(Your task): With all pictures omitted, return verbatim the lines from the beginning of the records below through the line containing "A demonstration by".

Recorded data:
########################################
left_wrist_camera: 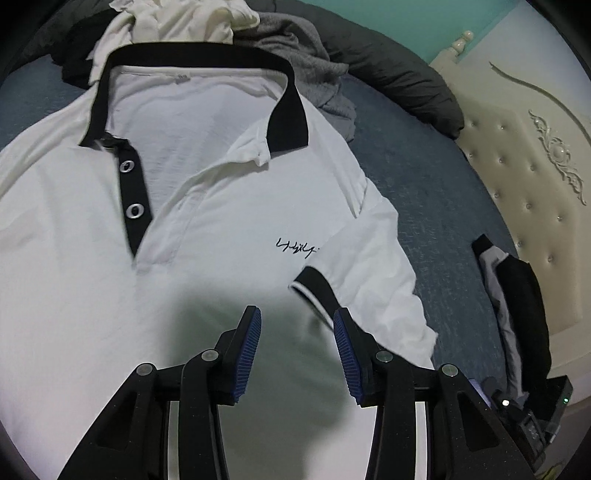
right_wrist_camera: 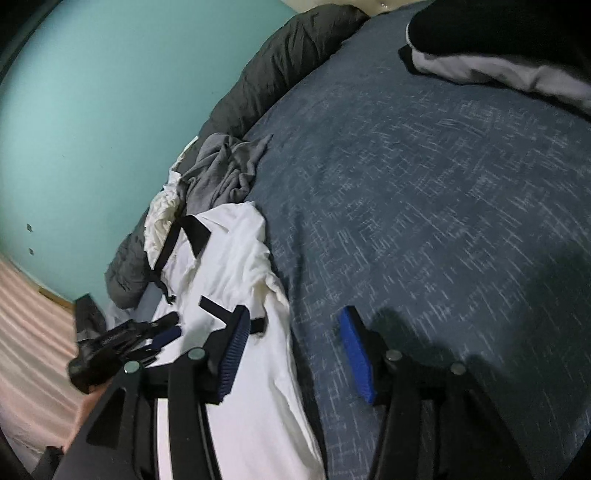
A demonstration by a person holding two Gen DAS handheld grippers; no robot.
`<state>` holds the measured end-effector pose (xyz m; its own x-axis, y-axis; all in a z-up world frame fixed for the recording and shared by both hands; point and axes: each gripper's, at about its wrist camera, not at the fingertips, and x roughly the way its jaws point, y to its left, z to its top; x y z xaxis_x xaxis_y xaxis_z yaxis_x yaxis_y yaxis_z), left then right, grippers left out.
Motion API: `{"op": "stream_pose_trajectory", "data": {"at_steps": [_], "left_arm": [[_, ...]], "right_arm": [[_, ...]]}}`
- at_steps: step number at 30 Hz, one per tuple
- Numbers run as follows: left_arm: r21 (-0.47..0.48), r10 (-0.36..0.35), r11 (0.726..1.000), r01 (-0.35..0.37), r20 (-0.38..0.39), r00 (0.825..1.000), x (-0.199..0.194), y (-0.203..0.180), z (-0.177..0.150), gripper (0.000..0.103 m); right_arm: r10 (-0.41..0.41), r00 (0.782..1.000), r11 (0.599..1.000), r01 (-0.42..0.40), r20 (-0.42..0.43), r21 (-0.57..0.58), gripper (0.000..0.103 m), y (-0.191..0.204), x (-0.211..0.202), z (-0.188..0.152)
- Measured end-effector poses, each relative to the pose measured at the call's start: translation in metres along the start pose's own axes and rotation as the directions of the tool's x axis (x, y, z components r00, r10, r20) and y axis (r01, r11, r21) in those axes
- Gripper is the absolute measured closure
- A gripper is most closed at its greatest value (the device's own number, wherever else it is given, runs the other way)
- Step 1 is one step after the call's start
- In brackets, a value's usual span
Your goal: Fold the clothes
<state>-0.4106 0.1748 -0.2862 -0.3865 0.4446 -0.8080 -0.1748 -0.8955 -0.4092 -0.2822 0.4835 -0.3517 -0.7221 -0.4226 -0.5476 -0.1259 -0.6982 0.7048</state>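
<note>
- The white polo shirt lies front-up on the bed, collar far, hem toward the tools.
- The left tool hovers spread over the chest, nearest the black-cuffed sleeve, already turned inward.
- The right tool, also spread and empty, straddles the shirt's right edge.
- A pile of unfolded clothes lies beyond the collar, a dark folded garment near the headboard; the wall is teal.

Bed, blue cover: white polo shirt under claws; crumpled clothes beyond; folded dark garment right.
</note>
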Motion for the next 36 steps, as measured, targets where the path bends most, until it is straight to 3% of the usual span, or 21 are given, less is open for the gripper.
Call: {"op": "stream_pose_trajectory", "data": {"at_steps": [7,15,28,36], "left_arm": [[0.000,-0.012,1.000,0.012,-0.006,1.000,0.019,-0.002,0.006,0.059],[0.029,-0.025,0.999,0.025,-0.008,1.000,0.026,-0.012,0.009,0.100],[0.000,-0.047,0.999,0.048,0.072,0.996,-0.019,-0.004,0.001,0.101],[-0.030,-0.020,0.999,0.020,0.004,1.000,0.000,0.006,-0.004,0.101]], "right_arm": [[-0.020,1.000,1.000,0.020,0.005,0.010,0.051,-0.008,0.002,0.007],[-0.006,1.000,1.000,0.006,0.002,0.004,0.051,-0.008,0.005,0.010],[0.008,1.000,1.000,-0.008,0.010,0.008,0.051,-0.008,0.003,0.012],[0.011,1.000,1.000,-0.011,0.005,0.005,0.051,-0.007,0.004,0.011]]}}
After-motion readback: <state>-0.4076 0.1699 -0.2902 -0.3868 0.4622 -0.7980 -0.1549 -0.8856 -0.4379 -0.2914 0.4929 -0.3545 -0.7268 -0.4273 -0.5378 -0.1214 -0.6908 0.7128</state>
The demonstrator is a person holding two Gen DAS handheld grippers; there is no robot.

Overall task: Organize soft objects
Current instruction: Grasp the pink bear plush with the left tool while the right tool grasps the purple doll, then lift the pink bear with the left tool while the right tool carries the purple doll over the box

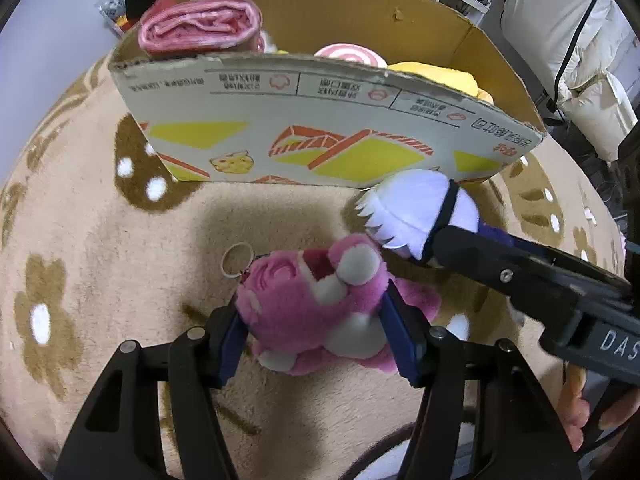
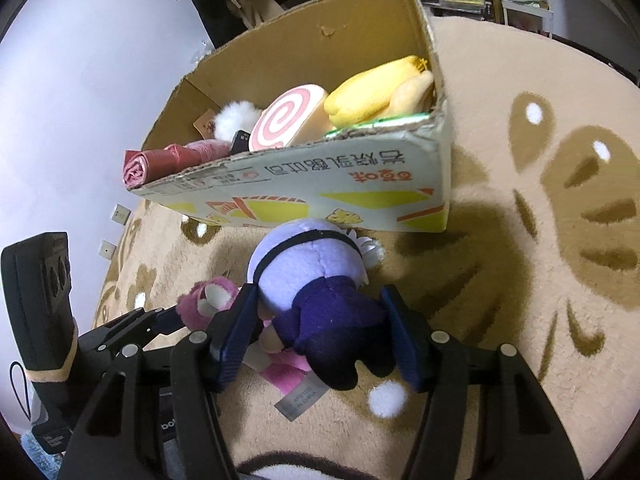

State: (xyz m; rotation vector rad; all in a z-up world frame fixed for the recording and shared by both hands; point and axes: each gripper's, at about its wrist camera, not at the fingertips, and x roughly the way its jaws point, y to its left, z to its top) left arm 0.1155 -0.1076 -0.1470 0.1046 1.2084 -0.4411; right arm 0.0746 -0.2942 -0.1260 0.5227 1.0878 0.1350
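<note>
A pink plush bear (image 1: 316, 312) with a key ring lies on the beige rug, and my left gripper (image 1: 316, 336) is shut on it, its blue pads pressed against both sides. My right gripper (image 2: 320, 332) is shut on a plush doll (image 2: 316, 280) with a pale lilac head, black band and dark purple body; the doll's head (image 1: 420, 208) also shows in the left wrist view. Both toys sit just in front of an open cardboard box (image 1: 320, 140), which also shows in the right wrist view (image 2: 320, 196).
The box holds a rolled pink cloth (image 1: 200, 24), a pink swirl cushion (image 2: 288, 120), yellow plush (image 2: 372, 92) and a white fluffy toy (image 2: 236, 118). The rug (image 2: 520, 240) has brown patterns. Shelves and clutter stand behind the box.
</note>
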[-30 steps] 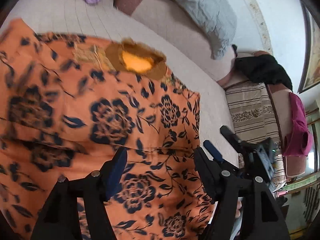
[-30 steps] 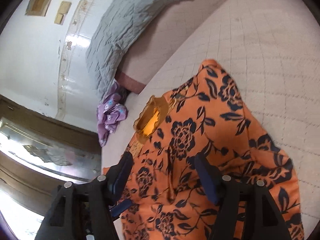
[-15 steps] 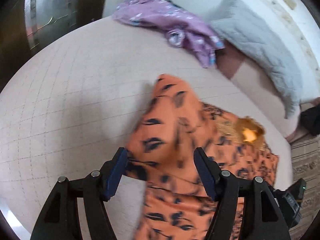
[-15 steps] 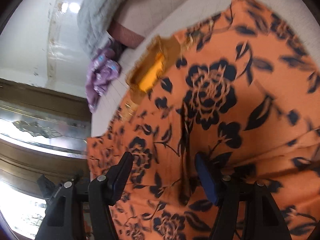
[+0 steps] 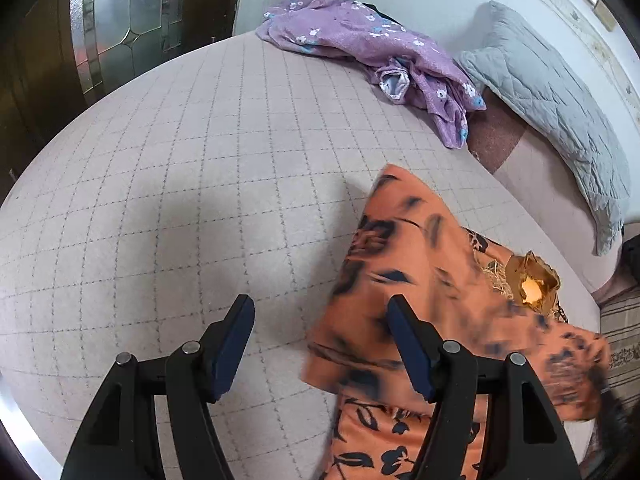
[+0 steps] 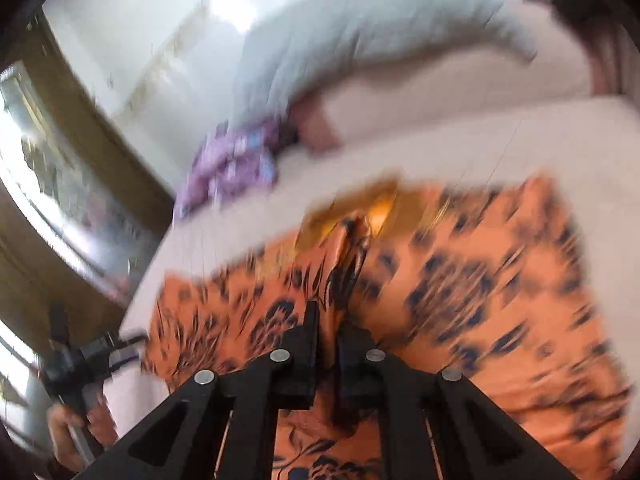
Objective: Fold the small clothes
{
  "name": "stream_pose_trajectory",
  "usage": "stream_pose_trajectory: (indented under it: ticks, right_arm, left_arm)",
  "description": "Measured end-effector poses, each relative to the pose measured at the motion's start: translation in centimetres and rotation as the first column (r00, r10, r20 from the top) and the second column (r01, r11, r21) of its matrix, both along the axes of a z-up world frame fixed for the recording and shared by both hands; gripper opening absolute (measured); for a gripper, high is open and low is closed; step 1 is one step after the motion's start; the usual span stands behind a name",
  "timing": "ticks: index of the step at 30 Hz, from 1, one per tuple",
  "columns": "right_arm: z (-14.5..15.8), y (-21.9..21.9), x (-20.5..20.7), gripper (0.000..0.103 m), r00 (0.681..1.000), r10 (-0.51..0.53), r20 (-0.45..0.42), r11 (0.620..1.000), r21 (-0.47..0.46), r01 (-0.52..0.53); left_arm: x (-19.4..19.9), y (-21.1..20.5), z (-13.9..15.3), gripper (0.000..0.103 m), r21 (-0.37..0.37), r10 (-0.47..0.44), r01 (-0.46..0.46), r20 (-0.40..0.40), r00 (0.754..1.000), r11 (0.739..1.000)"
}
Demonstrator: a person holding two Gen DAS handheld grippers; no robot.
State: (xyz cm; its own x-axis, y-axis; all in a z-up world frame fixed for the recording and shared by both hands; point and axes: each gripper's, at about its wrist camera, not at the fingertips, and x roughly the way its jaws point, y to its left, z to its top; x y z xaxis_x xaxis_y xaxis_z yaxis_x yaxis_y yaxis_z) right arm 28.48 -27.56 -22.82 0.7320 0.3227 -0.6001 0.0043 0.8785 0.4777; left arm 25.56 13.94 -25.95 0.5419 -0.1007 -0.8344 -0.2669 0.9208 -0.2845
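Two grippers work one orange top (image 5: 404, 264) on the bed (image 5: 200, 184): the right gripper (image 6: 328, 320), jaws just closing, pinches a ridge of cloth to lift a fold, while the left gripper (image 5: 320, 344) hangs open beside its edge.

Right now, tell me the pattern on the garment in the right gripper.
Orange with dark navy flowers and leaves; sharpest in the left wrist view.
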Motion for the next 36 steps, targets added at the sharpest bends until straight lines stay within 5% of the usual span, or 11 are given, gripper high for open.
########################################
(Response area):
left_wrist_camera: 
right_wrist_camera: 
A demonstration by a person holding two Gen DAS handheld grippers; no robot.

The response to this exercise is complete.